Governance, governance everywhere – why has the word “governance” become so common? One reason is that many people believe that the state no longer matters, or at least the state matters far less than it used to. Even politicians often tell us that the state can’t do much. They say they have no choice about many policies. The global economy compels them to introduce austerity programs. The need for competitiveness requires them to contract-out public services, including some prisons in the US.

If the state isn’t ruling through government institutions, then presumably there is a more diffuse form of governance involving various actors. So, “governance” is a broader term than “state” or “government”. Governance refers to all processes of governing, whether undertaken by a government, market, or network, whether over a family, corporation, or territory, and whether by laws, norms, power, or language. Governance focuses not only on the state and its institutions but also on the creation of rule and order in social practices.

Martin Schulz, President of the European Parliament

The rise of the word “governance” as an alternative to “government” reflects some of the most important social and political trends of recent times. Social scientists sometimes talk of the hollowing-out of the state. The state has been weakened from above by the rise of regional blocs like the European Union and by the global economy. The state has been weakened from below by the use of contracts and partnerships that involve other organizations in the delivery of public services.
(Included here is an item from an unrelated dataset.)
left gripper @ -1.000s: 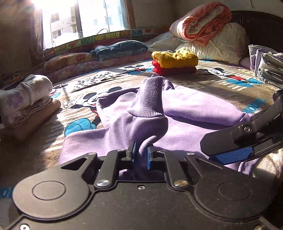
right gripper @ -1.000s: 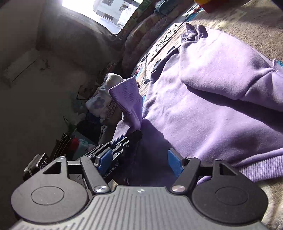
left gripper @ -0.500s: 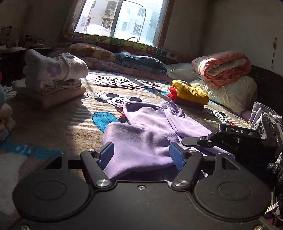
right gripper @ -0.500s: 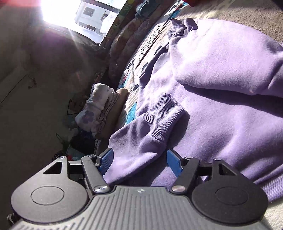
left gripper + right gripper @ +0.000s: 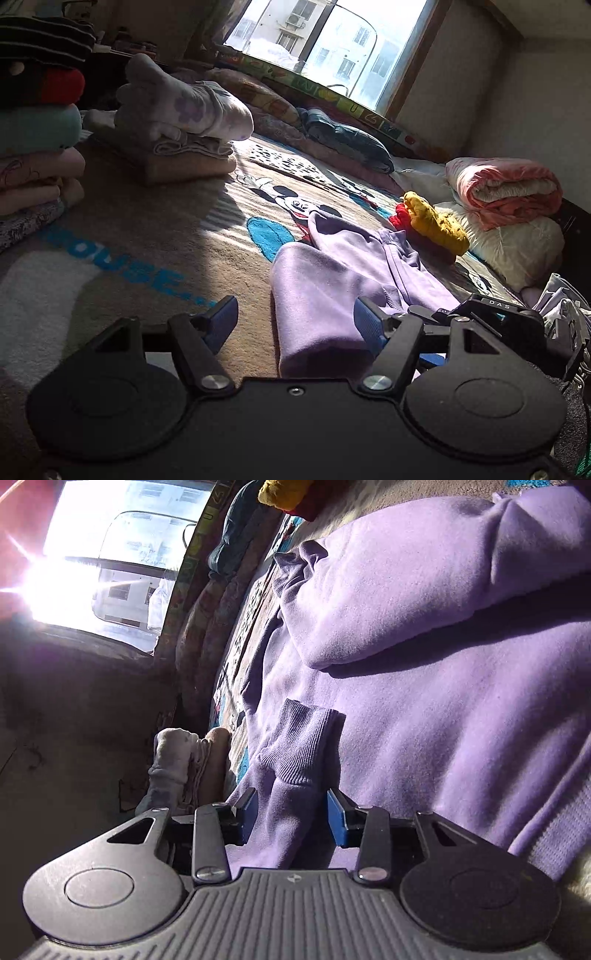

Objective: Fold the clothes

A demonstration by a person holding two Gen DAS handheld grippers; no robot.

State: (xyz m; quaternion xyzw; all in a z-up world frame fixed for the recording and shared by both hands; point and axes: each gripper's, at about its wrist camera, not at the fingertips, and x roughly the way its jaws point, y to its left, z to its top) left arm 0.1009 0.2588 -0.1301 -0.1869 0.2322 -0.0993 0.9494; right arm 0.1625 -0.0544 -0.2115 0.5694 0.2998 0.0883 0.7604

Globalization and the transformation of the public sector mean that the state cannot dictate or coordinate public policy. The state depends in part on global, transnational, private, and voluntary sector organizations to implement many of its policies. Further, the state is rarely able to control or command these other actors. The state has to negotiate with them as best it can, and often it has little bargaining power.

But, although the role of the state has changed, these changes do not necessarily mean that the state is less important. An alternative perspective might suggest that the state has simply changed the way it acts. From this viewpoint, the state has adopted more indirect tools of governing but these are just as effective – perhaps even more so – than the ones they replaced. Whereas the state used to govern directly through bureaucratic agencies, today it governs indirectly through, for example, contracts, regulations, and targets. Perhaps, therefore, the state has not been hollowed-out so much as come to focus on meta-governance, that is, the governance of the other organizations in the markets and networks that now seem to govern us.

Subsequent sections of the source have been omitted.